Work instruction. Every word in the data below belongs in your copy, exactly as given; the pictures do not.

Source material.
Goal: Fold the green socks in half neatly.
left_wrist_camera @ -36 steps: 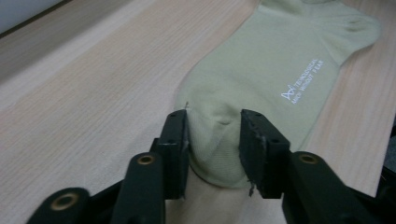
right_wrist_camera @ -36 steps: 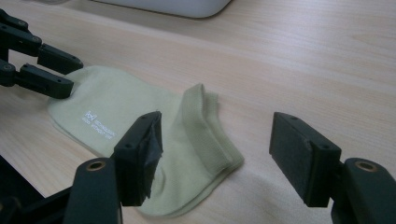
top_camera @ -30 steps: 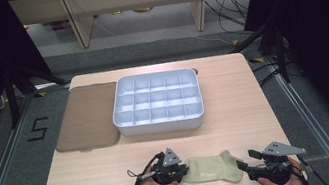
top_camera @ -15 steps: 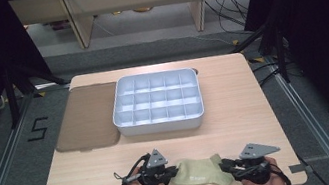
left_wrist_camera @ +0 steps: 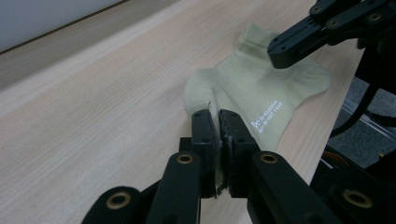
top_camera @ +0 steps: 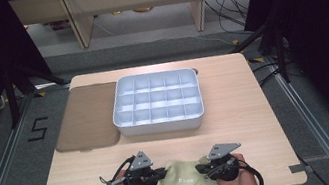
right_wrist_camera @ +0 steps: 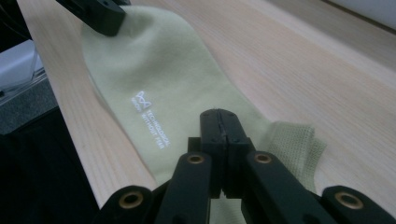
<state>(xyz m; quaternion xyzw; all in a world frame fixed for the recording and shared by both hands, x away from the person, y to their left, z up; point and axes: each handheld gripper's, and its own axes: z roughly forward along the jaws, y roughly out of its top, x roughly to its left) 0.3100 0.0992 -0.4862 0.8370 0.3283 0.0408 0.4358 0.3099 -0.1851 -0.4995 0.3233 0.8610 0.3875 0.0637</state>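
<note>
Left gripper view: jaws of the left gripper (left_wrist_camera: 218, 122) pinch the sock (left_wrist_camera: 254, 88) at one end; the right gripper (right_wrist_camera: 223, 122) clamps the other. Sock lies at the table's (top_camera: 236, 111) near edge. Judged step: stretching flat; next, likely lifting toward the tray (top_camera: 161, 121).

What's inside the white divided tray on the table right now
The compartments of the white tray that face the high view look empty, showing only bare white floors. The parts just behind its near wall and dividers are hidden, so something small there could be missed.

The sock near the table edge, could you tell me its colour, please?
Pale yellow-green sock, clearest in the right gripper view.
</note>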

Answer section.
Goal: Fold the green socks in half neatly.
left_wrist_camera @ -36 steps: 
right_wrist_camera @ -36 steps: 
top_camera @ -30 steps: 
top_camera @ -15 steps: 
left_wrist_camera @ +0 steps: 
top_camera @ +0 steps: 
right_wrist_camera @ +0 steps: 
<state>(xyz m; quaternion xyzw; all in a world frame fixed for the recording and shared by both hands, x away from the person, y to their left, z up; point and axes: each handheld gripper's, and its own axes: z roughly forward along the jaws, y roughly out of its top, x roughly to its left) 0.3100 0.0992 -0.4862 0.8370 0.3283 0.0408 0.4358 0.3099 -0.1851 -0.4995 0.3233 0.8610 0.3875 0.0637</state>
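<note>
Left gripper view: jaws of the left gripper (left_wrist_camera: 218, 122) pinch the sock (left_wrist_camera: 254, 88) at one end; the right gripper (right_wrist_camera: 223, 122) clamps the other. Sock lies at the table's (top_camera: 236, 111) near edge. Judged step: stretching flat; next, likely lifting toward the tray (top_camera: 161, 121).

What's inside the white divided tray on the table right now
The compartments of the white tray that face the high view look empty, showing only bare white floors. The parts just behind its near wall and dividers are hidden, so something small there could be missed.

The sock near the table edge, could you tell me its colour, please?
Pale yellow-green sock, clearest in the right gripper view.
</note>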

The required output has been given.